Ciência é assim, mas as notícias não lembram que o andor dela precisa ir devagar, pois os santos a serem apreciados e, por que não, venerados, são de barro. Esse tipo de divulgação da ciência esquece o mais importante: a procissão da ciência é mineira. Leva ao público a impressão de que a ciência é um desfile de descobertas desconcertantes, que entram cada vez mais rápido e em número sempre crescente na avenida. Eu, pessoalmente, me cansei desse turbilhão de novidades e passo o dedo na tela do celular para desalojar a pompa e a circunstância da vez.

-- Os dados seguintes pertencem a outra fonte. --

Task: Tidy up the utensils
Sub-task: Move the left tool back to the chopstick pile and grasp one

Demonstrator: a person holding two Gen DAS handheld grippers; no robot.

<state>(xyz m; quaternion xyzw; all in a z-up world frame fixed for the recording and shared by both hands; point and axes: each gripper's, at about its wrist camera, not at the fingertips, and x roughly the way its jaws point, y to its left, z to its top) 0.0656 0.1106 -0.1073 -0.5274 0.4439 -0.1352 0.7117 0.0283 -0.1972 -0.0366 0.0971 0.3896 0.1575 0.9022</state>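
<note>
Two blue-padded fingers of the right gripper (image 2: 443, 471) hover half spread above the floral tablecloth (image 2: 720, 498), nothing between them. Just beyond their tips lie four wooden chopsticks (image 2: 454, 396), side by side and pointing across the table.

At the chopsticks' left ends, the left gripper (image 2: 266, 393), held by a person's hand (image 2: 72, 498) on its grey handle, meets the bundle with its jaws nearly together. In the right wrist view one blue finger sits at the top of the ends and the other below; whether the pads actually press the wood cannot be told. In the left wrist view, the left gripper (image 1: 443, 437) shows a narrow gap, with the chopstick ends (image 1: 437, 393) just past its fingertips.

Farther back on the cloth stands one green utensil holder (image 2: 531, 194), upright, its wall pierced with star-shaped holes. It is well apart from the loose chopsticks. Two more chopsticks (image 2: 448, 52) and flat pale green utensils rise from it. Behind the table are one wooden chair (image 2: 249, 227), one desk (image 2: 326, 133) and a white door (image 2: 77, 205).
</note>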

Como disse, sou pessoa da ciência e, portanto, fico feliz com as descobertas, ou novidades, afinal trata-se de um valor central da ciência. No entanto, o santo de barro exige a vagareza do andor, então procuro não ficar obcecado pelas novidades. Como existem cada vez mais delas, sob a alegação de ser um valor central, a novidade “precisa ser medida”, e, na esteira das métricas de número de artigos e citações, vão surgindo propostas nesse sentido [i].

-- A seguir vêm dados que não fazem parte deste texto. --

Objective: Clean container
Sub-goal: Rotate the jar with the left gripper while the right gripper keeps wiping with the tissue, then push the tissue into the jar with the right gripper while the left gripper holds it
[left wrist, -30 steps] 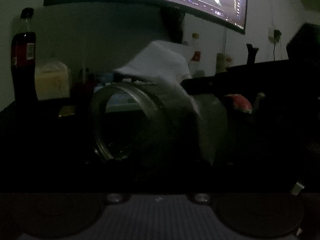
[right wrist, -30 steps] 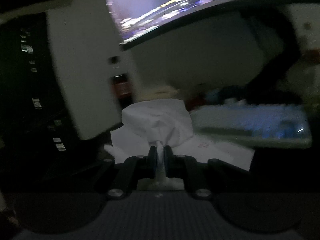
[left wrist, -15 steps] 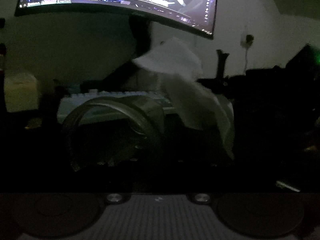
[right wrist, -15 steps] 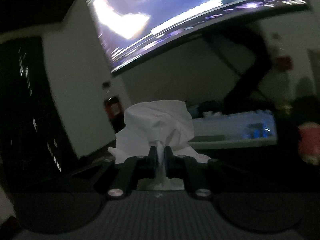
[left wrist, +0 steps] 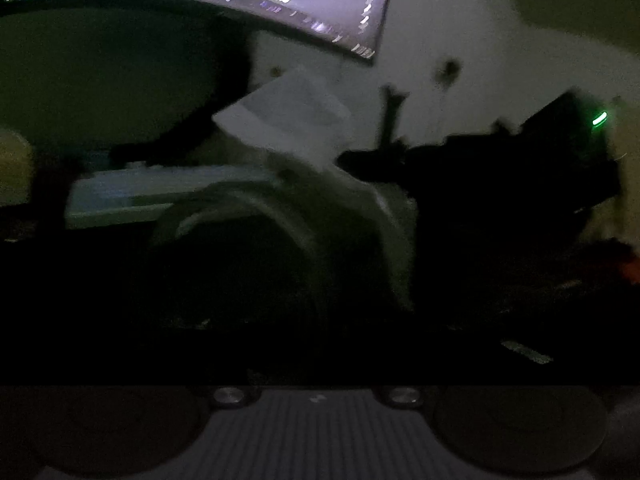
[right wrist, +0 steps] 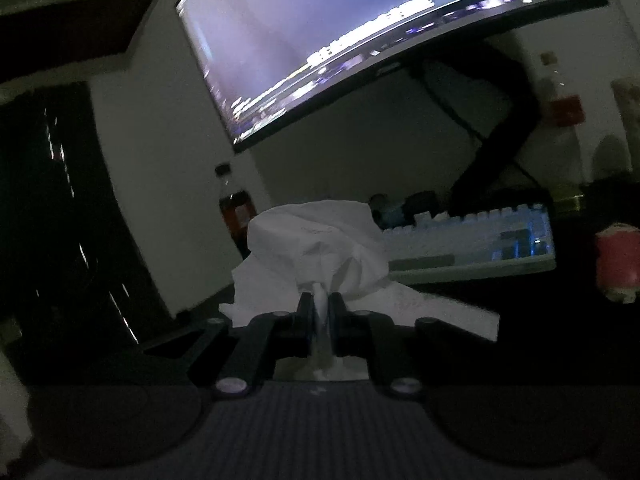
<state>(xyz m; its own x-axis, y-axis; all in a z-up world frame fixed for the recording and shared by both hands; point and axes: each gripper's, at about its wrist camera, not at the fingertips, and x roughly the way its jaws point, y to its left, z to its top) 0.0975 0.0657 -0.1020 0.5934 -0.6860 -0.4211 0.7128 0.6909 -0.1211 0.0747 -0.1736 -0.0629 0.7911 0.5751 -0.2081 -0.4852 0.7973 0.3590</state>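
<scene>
In the dim left wrist view a clear round container [left wrist: 280, 240] fills the centre, its open mouth turned toward the left. It seems held between my left gripper's fingers, which are too dark to make out. A white tissue [left wrist: 288, 124] hangs over the container's top and right side. In the right wrist view my right gripper [right wrist: 320, 312] is shut on the bunched white tissue [right wrist: 316, 244], which billows above the fingertips.
A curved lit monitor [right wrist: 360, 32] hangs above a backlit keyboard [right wrist: 472, 244]. A dark cola bottle [right wrist: 236, 212] stands at the left, a pink object [right wrist: 616, 260] at the right. A dark device with a green light [left wrist: 598, 118] is at right in the left wrist view.
The left view has swung right: the container sits further right in frame and the bottle at left has gone out of view. The right gripper has tilted up, tissue still held.
</scene>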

Por outro lado, Barak Cohen, por exemplo, se pergunta: “Como a novidade dever ser valorizada na ciência?” [ii] Atenção: valorizada, e não medida. Sem ler com a devida atenção seu artigo, concordo com o temor que o autor já anuncia no resumo: “colocar valor demasiado na novidade pode ter efeitos contraproducentes na taxa de progresso da ciência e na organização da comunidade científica”. A seguir, ele recomenda que a “ênfase na novidade seja substituída pela ênfase no poder preditivo como característica de boa ciência”. Embora eu concorde com isso, detalhes novos pouco vistosos também merecem atenção, e sua observação, descrição, reprodução e análise podem formar bons cientistas. Se todos os detalhes devem ser publicados para alongar currículos, isto são outros quinhentos, mas que se misturam com as outras cédulas na mesma carteira da organização da comunidade científica.
A novidade parece também sofrer de um paradoxo: todos alegam ser a favor dela, mas, na hora de avaliar projetos que as busquem, indícios sugerem vieses em contrário. Esta é uma hipótese levantada já há alguns anos, embora os autores tenham posteriormente removido o artigo da revista [iii]. Fica-se então curioso, com a pulga atrás da orelha. Há ainda uma outra discussão recorrente, mas que vale lembrar. No artigo de Jalees Rehman “Novidade na ciência – necessidade real ou obsessão perturbadora?”, publicado no The Conversation em 2018, exibe-se um amplo conjunto de entrevistas com mais de 1.500 cientistas, 70% dos quais afirmaram que não foram capazes de reproduzir resultados de outros cientistas pelo menos uma vez. Sim, reprodutibilidade, assim como a novidade, é também um pilar da ciência [iv]. Como equilibrar melhor esses pilares? Cohen também adverte quanto à ênfase excessiva na novidade. Não irei me aprofundar em todos os detalhes; as referências estão aí para quem quiser ou puder ler. Uma palavra que emerge nessas discussões sobre novidade versus reprodutibilidade é a robustez, como outro fundamento da ciência. Fundamento bem apropriado para um santo de barro.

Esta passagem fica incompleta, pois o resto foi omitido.